DATA EXCERPT -
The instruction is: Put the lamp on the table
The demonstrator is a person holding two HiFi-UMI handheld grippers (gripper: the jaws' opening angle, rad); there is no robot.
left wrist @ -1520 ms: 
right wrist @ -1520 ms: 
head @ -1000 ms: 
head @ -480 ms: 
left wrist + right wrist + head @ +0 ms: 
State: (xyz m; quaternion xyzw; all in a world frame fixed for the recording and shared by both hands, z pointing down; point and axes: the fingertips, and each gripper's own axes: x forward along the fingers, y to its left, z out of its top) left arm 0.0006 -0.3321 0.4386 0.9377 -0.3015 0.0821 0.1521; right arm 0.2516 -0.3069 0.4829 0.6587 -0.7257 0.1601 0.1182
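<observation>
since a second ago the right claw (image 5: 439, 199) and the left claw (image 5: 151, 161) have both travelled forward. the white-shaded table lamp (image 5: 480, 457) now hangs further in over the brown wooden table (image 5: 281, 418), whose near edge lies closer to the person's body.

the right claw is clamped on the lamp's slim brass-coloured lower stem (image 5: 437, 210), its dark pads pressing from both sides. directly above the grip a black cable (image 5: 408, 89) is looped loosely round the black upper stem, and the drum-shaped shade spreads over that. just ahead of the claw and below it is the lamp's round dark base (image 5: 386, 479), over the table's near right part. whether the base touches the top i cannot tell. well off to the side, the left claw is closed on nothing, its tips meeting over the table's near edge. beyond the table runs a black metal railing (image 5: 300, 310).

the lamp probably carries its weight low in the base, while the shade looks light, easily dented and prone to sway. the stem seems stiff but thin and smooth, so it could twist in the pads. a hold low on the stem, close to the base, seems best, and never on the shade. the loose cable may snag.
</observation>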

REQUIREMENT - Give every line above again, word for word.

RESULT OF THIS EXERCISE -
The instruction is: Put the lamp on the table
The demonstrator is a person holding two HiFi-UMI handheld grippers (gripper: the jaws' opening angle, rad); there is no robot.
left wrist @ -1520 ms: 
right wrist @ -1520 ms: 
head @ -1000 ms: 
head @ -480 ms: 
left wrist + right wrist + head @ +0 ms: 
State: (xyz m; quaternion xyzw; all in a world frame fixed for the recording and shared by both hands, z pointing down; point and axes: the fingertips, and each gripper's own axes: x forward along the fingers, y to its left, z out of its top) left arm 0.0006 -0.3321 0.4386 0.9377 -0.3015 0.0821 0.1521; right arm 0.2516 -0.3069 0.4829 0.6587 -0.7257 0.1601 0.1182
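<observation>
since a second ago the right claw (image 5: 439, 199) and the left claw (image 5: 151, 161) have both travelled forward. the white-shaded table lamp (image 5: 480, 457) now hangs further in over the brown wooden table (image 5: 281, 418), whose near edge lies closer to the person's body.

the right claw is clamped on the lamp's slim brass-coloured lower stem (image 5: 437, 210), its dark pads pressing from both sides. directly above the grip a black cable (image 5: 408, 89) is looped loosely round the black upper stem, and the drum-shaped shade spreads over that. just ahead of the claw and below it is the lamp's round dark base (image 5: 386, 479), over the table's near right part. whether the base touches the top i cannot tell. well off to the side, the left claw is closed on nothing, its tips meeting over the table's near edge. beyond the table runs a black metal railing (image 5: 300, 310).

the lamp probably carries its weight low in the base, while the shade looks light, easily dented and prone to sway. the stem seems stiff but thin and smooth, so it could twist in the pads. a hold low on the stem, close to the base, seems best, and never on the shade. the loose cable may snag.
</observation>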

The answer contains nothing further.